Essentially art is the child of solitude, but this allegedly spiritual activity is intimately tied to wealth when it comes to name and fame. For the average viewer/buyer, personal taste, emotional value, cultural significance and prevalent trends are certainly important. However, in the fluid art market, these factors affect its value very little, if at all. Critics, museums, auction houses, collectors and mass media are the mechanisms of power that give fine art its metaphoric and economic glamour.
For the full joy and reward, the dominant motivation must be the love of art, but one would question the integrity of any collector who denies an interest in the valuation the market puts on his pictures. Collectors provide the capital that fuels the art world and what they are prepared to pay sets the limit for what an artist can earn. The decision to buy a certain artwork and how much to pay for it is, to a large degree, influenced by the gallerists buyers have come to trust. Art dealers often keep their client lists confidential and many collectors are passive investors, taking advice from dealers as often as acting on their own personal taste.
Writing for Forbes, Brendan Doherty, in his article ‘Icons of Impact’, remarks, “Art is the new gold. It’s one of our most powerful engines of wealth creation but its power is deeply concentrated — most often in the pockets of the ultra-wealthy purchasers and the few artists whose pieces fetch such wealth. Today, just 25 artists account for 50 percent of all contemporary auction sales.”
Artworks thus make great speculative assets. Internationally, buyers share a common interest in keeping their prices high and, to avoid paying taxes, the wealthiest use free ports to store their works — despite changing owners, some artworks are never unpacked, simply shifted from one assets balance sheet to another.
For many an artist, popularity typically coincides with profitability, which appears to be a practical approach to art
For many people, art as a marketable commodity may appear to be in complete contradiction with its aesthetic, spiritual and transcendent qualities but, according to the authors of Relative Values, “The common claim that art is opposed to commerce and that money contaminates art may be historically false. The recognition of art as a commodity may, in fact, be one of the central ways in which its specific character has been isolated and valued.” They feel that the art market does not merely sell art commodities but actively helps to define what counts as art.
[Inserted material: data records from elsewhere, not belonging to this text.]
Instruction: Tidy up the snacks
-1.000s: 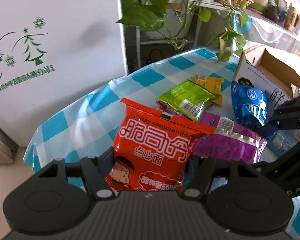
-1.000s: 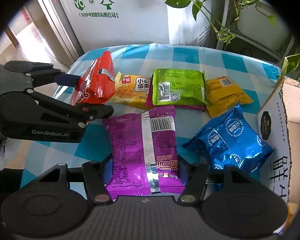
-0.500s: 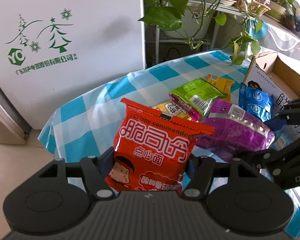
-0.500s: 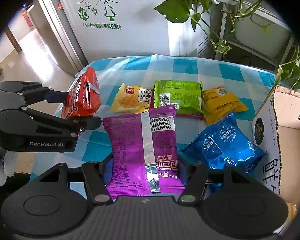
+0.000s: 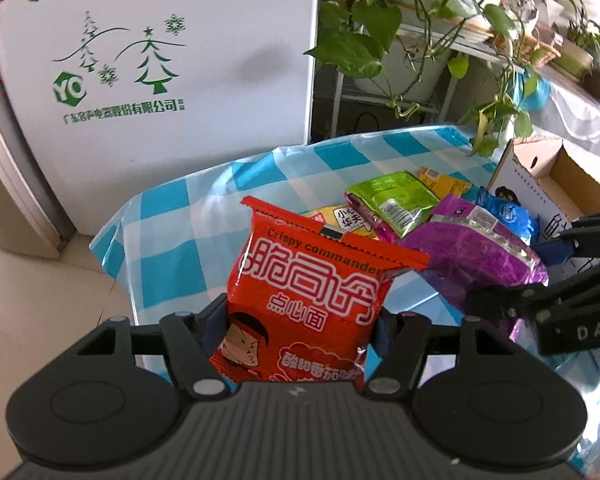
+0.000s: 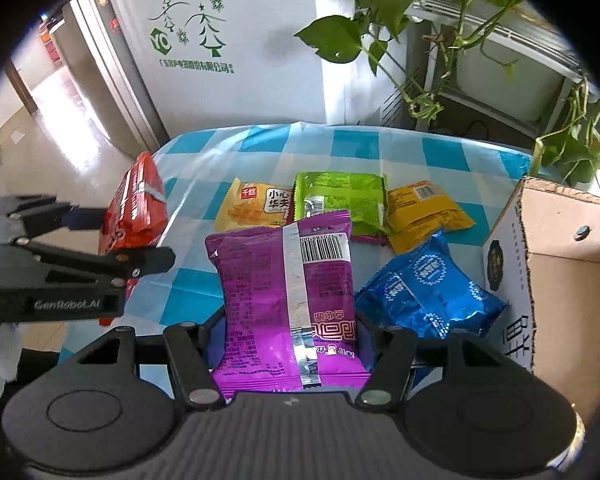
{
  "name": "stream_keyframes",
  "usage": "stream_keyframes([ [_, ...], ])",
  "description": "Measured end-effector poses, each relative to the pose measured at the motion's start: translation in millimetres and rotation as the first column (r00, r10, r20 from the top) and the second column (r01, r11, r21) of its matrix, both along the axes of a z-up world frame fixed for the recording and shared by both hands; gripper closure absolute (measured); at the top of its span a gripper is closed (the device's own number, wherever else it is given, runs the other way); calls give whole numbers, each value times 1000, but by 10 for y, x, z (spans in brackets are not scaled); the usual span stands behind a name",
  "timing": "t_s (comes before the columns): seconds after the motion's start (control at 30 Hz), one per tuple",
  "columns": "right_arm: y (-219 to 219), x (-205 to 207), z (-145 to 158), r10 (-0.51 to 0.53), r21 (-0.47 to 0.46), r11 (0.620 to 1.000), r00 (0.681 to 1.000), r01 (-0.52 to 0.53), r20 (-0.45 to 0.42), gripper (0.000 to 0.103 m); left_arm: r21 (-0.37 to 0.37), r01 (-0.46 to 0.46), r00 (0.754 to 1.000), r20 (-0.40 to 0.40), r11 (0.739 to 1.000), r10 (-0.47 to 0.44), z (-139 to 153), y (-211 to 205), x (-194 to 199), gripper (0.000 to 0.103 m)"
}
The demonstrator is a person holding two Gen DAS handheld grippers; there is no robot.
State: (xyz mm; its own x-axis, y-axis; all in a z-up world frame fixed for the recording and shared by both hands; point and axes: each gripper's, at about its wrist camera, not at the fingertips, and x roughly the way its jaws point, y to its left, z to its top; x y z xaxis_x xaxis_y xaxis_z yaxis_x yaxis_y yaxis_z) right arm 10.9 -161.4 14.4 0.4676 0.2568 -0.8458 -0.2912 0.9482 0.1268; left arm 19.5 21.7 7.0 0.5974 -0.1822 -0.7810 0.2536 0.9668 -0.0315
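My left gripper point(image 5: 300, 324) is shut on a red snack packet point(image 5: 312, 292) and holds it upright above the table; it also shows in the right wrist view point(image 6: 136, 216). My right gripper point(image 6: 292, 328) is shut on a purple snack packet point(image 6: 288, 296), lifted off the table; it also shows in the left wrist view point(image 5: 476, 248). On the blue-checked tablecloth point(image 6: 340, 148) lie a yellow packet point(image 6: 256, 204), a green packet point(image 6: 340, 200), an orange-yellow packet point(image 6: 424, 212) and a blue packet point(image 6: 428, 288).
An open cardboard box point(image 6: 560, 264) stands at the table's right edge, next to the blue packet. A white cabinet with green tree print point(image 5: 148, 60) stands behind the table. Potted vines point(image 5: 380, 20) hang over the far right side. The floor point(image 5: 40, 300) lies to the left.
Both grippers have risen and pulled back with their packets. The purple packet is now off the table. The table looks smaller and farther in both views.
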Motion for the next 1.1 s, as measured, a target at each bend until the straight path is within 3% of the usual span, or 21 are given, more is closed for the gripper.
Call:
stream_keyframes([
  [0.33,-87,-117,87,-39,-4,999,999,39,20,35,-84,-79,997,-3,993,79,-43,17,-406,36],
  [0.63,-134,-271,236,-53,24,998,997,52,57,35,-142,-138,988,48,980,147,229,-1,-674,36],
  [1.1,-394,-588,510,-106,101,990,987,94,123,35,-140,-192,977,62,971,202,341,-138,-1031,36],
])
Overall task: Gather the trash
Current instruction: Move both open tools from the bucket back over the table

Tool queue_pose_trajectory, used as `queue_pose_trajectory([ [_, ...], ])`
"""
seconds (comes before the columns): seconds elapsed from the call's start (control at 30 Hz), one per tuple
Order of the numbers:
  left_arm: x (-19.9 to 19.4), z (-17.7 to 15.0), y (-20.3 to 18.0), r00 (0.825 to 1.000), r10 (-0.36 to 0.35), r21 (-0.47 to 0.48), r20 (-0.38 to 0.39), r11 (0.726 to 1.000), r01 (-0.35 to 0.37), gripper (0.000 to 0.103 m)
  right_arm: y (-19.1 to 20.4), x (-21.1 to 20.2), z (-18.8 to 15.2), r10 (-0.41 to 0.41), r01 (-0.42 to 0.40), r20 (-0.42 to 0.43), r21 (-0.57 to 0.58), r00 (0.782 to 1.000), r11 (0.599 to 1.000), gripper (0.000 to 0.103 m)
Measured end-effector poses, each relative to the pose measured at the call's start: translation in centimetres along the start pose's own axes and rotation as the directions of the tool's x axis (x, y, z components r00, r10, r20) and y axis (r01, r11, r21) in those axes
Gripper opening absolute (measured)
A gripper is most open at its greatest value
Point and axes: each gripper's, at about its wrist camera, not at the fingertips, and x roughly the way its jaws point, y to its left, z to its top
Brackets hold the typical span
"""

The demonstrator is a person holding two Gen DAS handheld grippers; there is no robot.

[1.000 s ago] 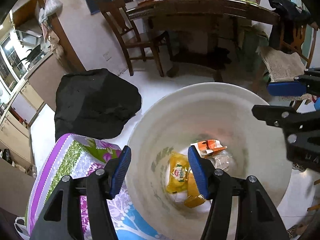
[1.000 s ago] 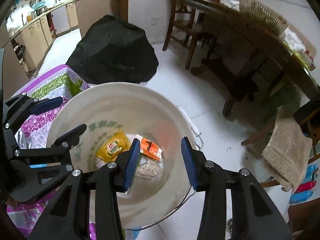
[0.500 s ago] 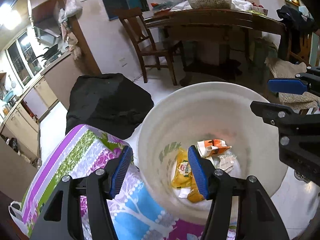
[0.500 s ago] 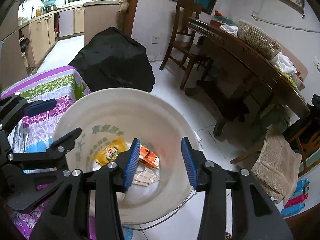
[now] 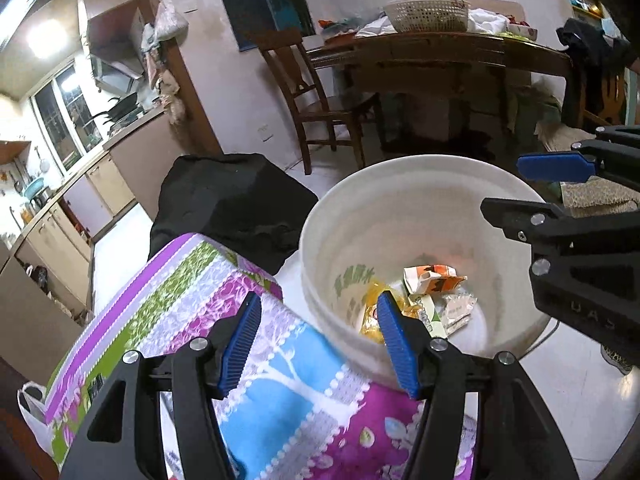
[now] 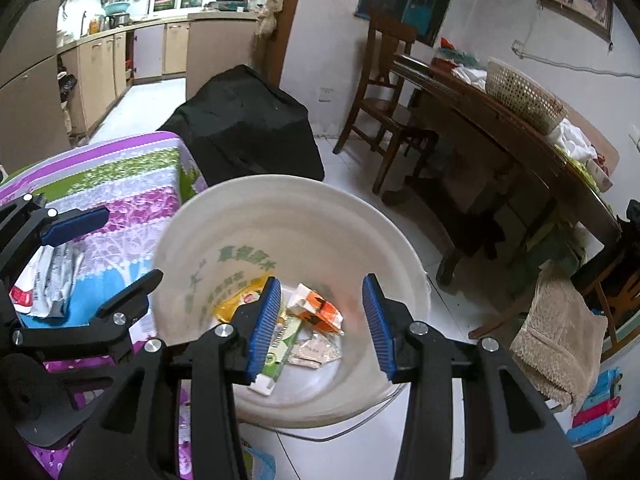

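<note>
A white plastic bucket (image 5: pixel 320 216) (image 6: pixel 280 192) stands on the floor against a table with a flowered cloth (image 5: pixel 192 280) (image 6: pixel 120 184). Inside it lie a yellow packet (image 5: pixel 370 320) (image 6: pixel 234 300), an orange-and-white carton (image 5: pixel 434 276) (image 6: pixel 320 308), a clear wrapper (image 6: pixel 314 354) and a green-and-white packet (image 6: pixel 280 350). My left gripper (image 5: pixel 318 344) is open and empty above the cloth at the bucket's near rim. My right gripper (image 6: pixel 322 326) is open and empty above the bucket. A silver wrapper and a white paper (image 6: pixel 48 280) lie on the cloth.
A black bag (image 5: pixel 232 200) (image 6: pixel 248 124) sits on the floor behind the table. A wooden chair (image 5: pixel 316 100) and a dining table with a basket (image 6: pixel 520 92) stand beyond. A beige towel (image 6: pixel 560 328) hangs at the right. Kitchen cabinets (image 6: pixel 120 56) are at the left.
Both grippers have drawn back and up from the bucket, which now looks smaller and lower. More flowered cloth shows under the left gripper. A green-and-white packet now lies in the bucket.
</note>
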Motion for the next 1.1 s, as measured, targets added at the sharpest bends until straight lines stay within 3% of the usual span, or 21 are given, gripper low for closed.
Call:
queue_pose_trajectory([
  [0.43, -3.1, -4.5, 2.8, 0.998, 0.059, -0.074, -0.008, 0.995, -0.059, 0.063, 4.0, -2.1, -1.5, 0.080, -0.079, 0.034, -0.035, 0.996, 0.996, 0.041],
  [0.8, -8.7, -12.9, 8.3, 0.990, 0.144, -0.206, 0.008, 0.969, -0.139, 0.065, 10.0, -4.8, -4.0, 0.228, -0.220, 0.075, -0.100, 0.971, 0.970, 0.041],
  [0.93, -10.8, -16.5, 11.8, 0.981, 0.192, -0.294, -0.010, 0.937, -0.186, 0.067, 12.6, -4.8, -5.0, 0.282, -0.273, 0.057, -0.127, 0.958, 0.954, 0.041],
  [1.1, -13.1, -21.5, 17.6, 0.961, 0.268, -0.439, -0.075, 0.856, -0.273, 0.068, 15.0, -4.1, -6.4, 0.361, -0.357, 0.016, -0.119, 0.932, 0.927, 0.041],
])
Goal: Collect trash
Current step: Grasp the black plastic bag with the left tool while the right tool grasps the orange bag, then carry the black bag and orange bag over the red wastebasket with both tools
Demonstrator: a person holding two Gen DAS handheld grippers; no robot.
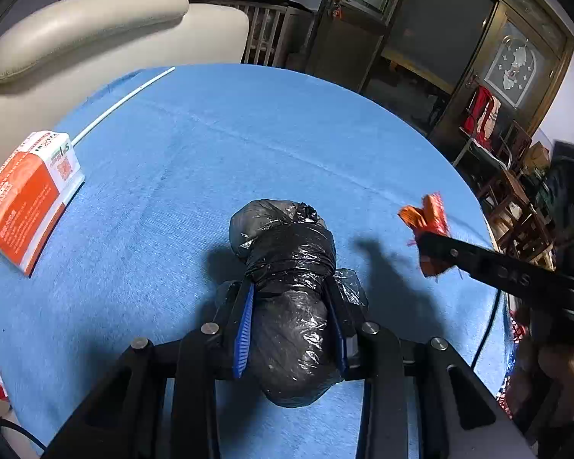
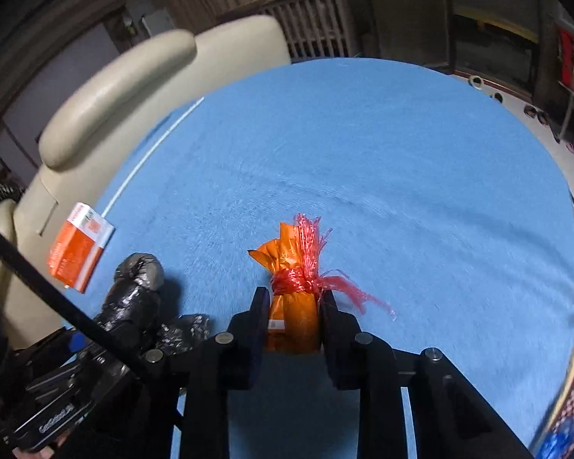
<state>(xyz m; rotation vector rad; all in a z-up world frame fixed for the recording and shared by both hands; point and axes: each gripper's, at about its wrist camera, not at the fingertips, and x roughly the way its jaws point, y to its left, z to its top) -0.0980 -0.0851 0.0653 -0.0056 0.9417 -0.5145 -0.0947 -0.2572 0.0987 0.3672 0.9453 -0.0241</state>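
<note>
Left tool (image 1: 292,298) clamped on black trash bag (image 1: 287,267), blue pads (image 1: 244,329) pressing its sides at the tied waist; bag's knotted top points away from the camera, over the blue-covered round bench (image 1: 248,134), near its front middle. Right tool (image 2: 292,298) closed on orange wrapped bundle (image 2: 292,313), black fingers (image 2: 258,306) tight against both sides just under its red string tie (image 2: 298,281); frayed red ends stick up and out to the right. No earlier picture, so only the grip itself can be told. From the left wrist view the right tool (image 1: 430,246) shows at the right edge holding the orange bundle (image 1: 426,214) above the bench, well apart from the black bag. From the right wrist view the black bag (image 2: 137,290) sits low left in the left tool. Orange-and-white carton (image 1: 26,195) lies flat near the bench's left edge, thin white rod (image 1: 122,103) running past it. Cream padded chair (image 1: 95,30) just behind the bench. Dark glazed doors (image 1: 439,38) in the background. A hand (image 1: 566,367) shows behind the right tool.
</note>
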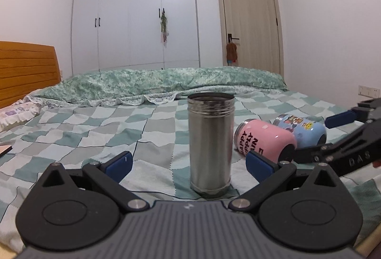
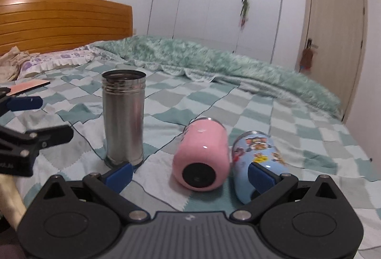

Another interesting perspective on the relationship between art and finance appears in The New York Times article, ‘Profit From Art Isn’t Dirty. It Means: Make More Art’, by Carl Richards. He feels profit equals permission for plenty of artists. “The goal is to have the financial freedom to give the art the attention it deserves. And there’s no better way to do that than to shift at least some attention away from making the work and toward making a profit. That approach isn’t dirty; it’s practical … If income is greater than expenses, that’s called profit. And having it puts you one step closer to quitting your day job or having your art be your day job for a while longer.” Profit makes it possible to do more art. And this is what all artists want — permission to keep making it?
This reasoning establishes a middle ground in the polarised space between radically successful and struggling penniless artists. Contrary to the myth of detachment, most artists desire that their art provides them with good livelihood. Good incomes are easiest to obtain for those artists who are able to match the expectations and tastes of their audience and, at the same time, show entrepreneurial and organisational skills.
This remains especially important in mass culture which either corrupts or isolates the artist. In artistic circles, popularity typically coincides with profitability. Without people paying more than their “fair share”, many artists and forms of art would not be practical.